**Required work**:
Repeat the following data exactly, omitting pictures.

╔══

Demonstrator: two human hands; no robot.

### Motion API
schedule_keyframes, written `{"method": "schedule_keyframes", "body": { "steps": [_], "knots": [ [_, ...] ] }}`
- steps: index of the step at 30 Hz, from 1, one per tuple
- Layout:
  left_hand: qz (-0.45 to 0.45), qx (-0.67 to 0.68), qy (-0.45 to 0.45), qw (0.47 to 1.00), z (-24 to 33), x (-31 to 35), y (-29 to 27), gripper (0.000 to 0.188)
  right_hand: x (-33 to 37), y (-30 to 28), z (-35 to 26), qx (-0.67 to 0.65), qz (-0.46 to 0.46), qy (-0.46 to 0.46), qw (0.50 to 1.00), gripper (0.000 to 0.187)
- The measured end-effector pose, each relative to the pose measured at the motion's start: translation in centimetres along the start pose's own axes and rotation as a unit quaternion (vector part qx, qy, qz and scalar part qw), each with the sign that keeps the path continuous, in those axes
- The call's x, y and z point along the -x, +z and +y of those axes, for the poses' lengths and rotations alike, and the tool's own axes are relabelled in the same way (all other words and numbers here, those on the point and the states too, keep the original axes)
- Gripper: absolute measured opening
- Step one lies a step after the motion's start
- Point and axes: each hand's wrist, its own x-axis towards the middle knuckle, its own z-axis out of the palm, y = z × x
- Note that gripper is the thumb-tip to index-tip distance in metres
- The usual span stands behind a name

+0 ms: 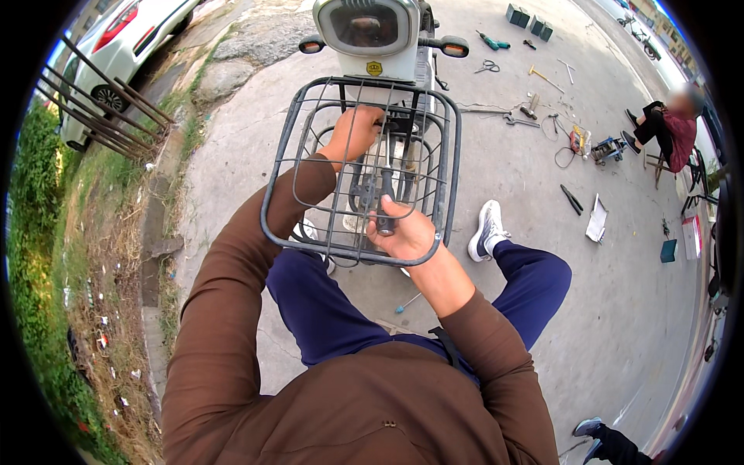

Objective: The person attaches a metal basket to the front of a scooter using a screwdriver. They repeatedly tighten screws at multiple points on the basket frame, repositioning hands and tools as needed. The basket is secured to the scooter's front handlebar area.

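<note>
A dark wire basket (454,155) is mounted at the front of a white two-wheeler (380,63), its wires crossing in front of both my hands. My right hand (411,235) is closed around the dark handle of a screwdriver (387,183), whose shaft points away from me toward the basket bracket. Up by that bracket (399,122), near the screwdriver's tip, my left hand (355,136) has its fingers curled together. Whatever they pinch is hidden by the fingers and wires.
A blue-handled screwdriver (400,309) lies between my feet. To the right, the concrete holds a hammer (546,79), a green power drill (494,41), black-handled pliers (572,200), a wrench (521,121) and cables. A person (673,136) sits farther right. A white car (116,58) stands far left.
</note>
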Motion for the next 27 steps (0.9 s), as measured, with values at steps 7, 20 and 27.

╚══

**Solution to this problem**:
Demonstrator: two human hands; no robot.

### Motion API
schedule_keyframes, written `{"method": "schedule_keyframes", "body": { "steps": [_], "knots": [ [_, ...] ] }}`
- steps: index of the step at 30 Hz, from 1, one per tuple
- Layout:
  left_hand: qz (-0.45 to 0.45), qx (-0.67 to 0.68), qy (-0.45 to 0.45), qw (0.47 to 1.00), z (-24 to 33), x (-31 to 35), y (-29 to 27), gripper (0.000 to 0.188)
  right_hand: x (-33 to 37), y (-30 to 28), z (-35 to 26), qx (-0.67 to 0.65), qz (-0.46 to 0.46), qy (-0.46 to 0.46), qw (0.50 to 1.00), gripper (0.000 to 0.187)
- The measured end-effector pose, each relative to the pose measured at the motion's start: translation in centimetres along the start pose's own axes and rotation as a unit quaternion (vector part qx, qy, qz and scalar part qw), each with the sign that keeps the path continuous, in those axes
- The call's x, y and z point along the -x, +z and +y of those axes, for the poses' lengths and rotations alike, and the tool's own axes are relabelled in the same way (all other words and numbers here, those on the point and the states too, keep the original axes)
- Gripper: absolute measured opening
- Step one lies a step after the motion's start
- Point and axes: each hand's wrist, its own x-axis towards the middle knuckle, its own z-axis out of the palm, y = z × x
- Note that gripper is the thumb-tip to index-tip distance in metres
- The usual span stands behind a name

+0 ms: 

Objective: The person attaches a metal basket to the front of a scooter using a screwdriver. They repeatedly tighten screws at multiple points on the basket frame, repositioning hands and tools as needed. The basket is secured to the scooter's front handlebar area.

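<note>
A dark wire basket (454,155) is mounted at the front of a white two-wheeler (380,63), its wires crossing in front of both my hands. My right hand (411,235) is closed around the dark handle of a screwdriver (387,183), whose shaft points away from me toward the basket bracket. Up by that bracket (399,122), near the screwdriver's tip, my left hand (355,136) has its fingers curled together. Whatever they pinch is hidden by the fingers and wires.
A blue-handled screwdriver (400,309) lies between my feet. To the right, the concrete holds a hammer (546,79), a green power drill (494,41), black-handled pliers (572,200), a wrench (521,121) and cables. A person (673,136) sits farther right. A white car (116,58) stands far left.
</note>
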Motion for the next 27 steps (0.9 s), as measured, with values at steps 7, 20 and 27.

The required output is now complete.